Halophilic archaea is considered an promising natural source of many important metabolites. This study focused on one of the surface-active biomolecules named biosurfactants produced by haloarchaeon Natrialba sp. M6. The production trend was optimized and the product was partially purified and identified using GC-Mass spectrometry. Sequential optimization approaches, Plackett-Burman (PB) and Box-Behnken Designs (BBD) were applied to maximize the biosurfactants production from M6 strain by using 14 factors; pH, NaCl, agitation and glycerol; the most significant factors that influenced the biosurfactant production were used for Response Surface Methodology (RSM). The final optimal production conditions were agitation (150 rpm), glycerol (3%), NaCl (20.8%), pH (12) and cultivation temperature (37°C). GC-Mass spectrometry for the recovered extract revealed the presence of a diverse group of bipolar nature, hydrophobic hydrocarbon chain and charged function group.

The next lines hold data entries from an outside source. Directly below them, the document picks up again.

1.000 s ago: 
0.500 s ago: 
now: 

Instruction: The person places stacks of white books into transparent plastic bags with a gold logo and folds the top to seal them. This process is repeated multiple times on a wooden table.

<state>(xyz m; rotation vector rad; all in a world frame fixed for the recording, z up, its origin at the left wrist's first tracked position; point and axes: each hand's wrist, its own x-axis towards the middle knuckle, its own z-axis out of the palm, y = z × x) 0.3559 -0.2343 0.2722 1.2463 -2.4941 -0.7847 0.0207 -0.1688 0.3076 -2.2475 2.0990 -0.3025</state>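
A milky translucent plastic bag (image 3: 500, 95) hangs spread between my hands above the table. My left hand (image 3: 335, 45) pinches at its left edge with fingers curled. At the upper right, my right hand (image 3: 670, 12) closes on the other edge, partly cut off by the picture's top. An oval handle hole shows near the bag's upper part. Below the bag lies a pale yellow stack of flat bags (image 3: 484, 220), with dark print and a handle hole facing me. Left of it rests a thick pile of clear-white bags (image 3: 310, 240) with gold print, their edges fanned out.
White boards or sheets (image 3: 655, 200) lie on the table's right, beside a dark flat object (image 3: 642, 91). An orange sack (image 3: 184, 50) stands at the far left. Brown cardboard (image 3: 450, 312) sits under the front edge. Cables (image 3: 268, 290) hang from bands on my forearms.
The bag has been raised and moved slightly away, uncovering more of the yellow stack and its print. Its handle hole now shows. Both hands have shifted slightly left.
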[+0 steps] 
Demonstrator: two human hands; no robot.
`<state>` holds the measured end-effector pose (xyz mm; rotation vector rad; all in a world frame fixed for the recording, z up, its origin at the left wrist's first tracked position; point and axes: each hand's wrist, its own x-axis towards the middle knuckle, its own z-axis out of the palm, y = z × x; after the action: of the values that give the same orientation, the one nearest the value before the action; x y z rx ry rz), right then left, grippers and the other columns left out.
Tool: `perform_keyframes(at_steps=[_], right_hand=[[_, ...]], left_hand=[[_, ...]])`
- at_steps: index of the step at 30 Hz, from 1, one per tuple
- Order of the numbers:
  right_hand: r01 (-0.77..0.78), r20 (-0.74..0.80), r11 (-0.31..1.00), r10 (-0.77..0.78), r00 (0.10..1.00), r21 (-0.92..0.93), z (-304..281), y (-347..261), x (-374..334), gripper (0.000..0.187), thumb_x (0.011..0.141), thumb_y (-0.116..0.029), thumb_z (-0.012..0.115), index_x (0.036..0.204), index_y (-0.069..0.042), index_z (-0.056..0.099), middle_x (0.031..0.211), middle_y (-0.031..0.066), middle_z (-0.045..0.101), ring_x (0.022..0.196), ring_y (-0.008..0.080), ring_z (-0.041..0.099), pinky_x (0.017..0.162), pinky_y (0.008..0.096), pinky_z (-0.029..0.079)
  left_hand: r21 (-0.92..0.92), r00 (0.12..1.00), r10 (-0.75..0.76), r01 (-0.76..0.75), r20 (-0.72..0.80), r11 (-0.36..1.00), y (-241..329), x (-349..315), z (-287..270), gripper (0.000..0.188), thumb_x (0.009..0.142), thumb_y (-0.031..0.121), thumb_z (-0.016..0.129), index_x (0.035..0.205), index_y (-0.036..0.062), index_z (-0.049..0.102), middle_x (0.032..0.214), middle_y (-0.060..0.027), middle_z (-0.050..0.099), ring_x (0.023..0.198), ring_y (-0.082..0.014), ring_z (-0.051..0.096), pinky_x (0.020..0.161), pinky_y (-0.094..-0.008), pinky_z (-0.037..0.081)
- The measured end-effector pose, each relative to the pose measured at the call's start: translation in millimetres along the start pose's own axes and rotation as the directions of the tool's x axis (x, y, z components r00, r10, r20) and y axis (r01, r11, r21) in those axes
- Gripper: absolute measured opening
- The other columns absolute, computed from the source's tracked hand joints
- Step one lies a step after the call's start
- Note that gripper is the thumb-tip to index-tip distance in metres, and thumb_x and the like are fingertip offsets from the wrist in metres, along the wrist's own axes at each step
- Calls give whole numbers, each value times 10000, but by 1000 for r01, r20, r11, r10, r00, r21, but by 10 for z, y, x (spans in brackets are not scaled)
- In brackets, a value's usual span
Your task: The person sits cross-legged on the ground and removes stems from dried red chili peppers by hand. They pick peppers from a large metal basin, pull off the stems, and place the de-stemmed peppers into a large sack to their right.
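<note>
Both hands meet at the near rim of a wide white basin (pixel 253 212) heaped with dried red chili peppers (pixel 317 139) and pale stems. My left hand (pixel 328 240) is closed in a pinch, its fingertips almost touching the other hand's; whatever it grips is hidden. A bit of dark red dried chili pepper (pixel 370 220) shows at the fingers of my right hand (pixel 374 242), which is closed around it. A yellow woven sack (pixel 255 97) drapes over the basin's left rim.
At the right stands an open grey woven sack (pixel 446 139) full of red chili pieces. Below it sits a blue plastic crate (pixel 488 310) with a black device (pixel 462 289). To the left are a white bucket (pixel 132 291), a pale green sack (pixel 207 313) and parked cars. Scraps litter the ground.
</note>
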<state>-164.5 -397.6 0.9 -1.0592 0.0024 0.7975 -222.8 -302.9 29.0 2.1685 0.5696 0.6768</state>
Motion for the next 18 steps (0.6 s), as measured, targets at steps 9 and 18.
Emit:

The majority of these compounds are fatty acids. Based on results of GC-MS, compositional analysis content and Zetasizer, it was proposed that the extracted biosurfactant produced by haloarchaeon Natrialba sp. M6 could be a cationic lipoprotein. The antiviral activity of such biosurfactant was investigated against hepatitis C (HCV) and herpes simplex (HSV1) viruses at its maximum safe doses (20 μg/mL and 8 μg/mL, respectively). Its mode of antiviral action was declared to be primarily via deactivating viral envelopes thus preventing viral entry. Moreover, this biosurfactant inhibited RNA polymerase- and DNA polymerase-mediated viral replication at IC of 2.28 and 4.39 μg/mL, respectively also. Molecular docking studies showed that surfactin resided well and was bound to the specified motif with low and accepted binding energies (ΔG = - 5.629, - 6.997 kcal/mol) respectively. Therefore, such biosurfactant could be presented as a natural safe and effective novel antiviral agent.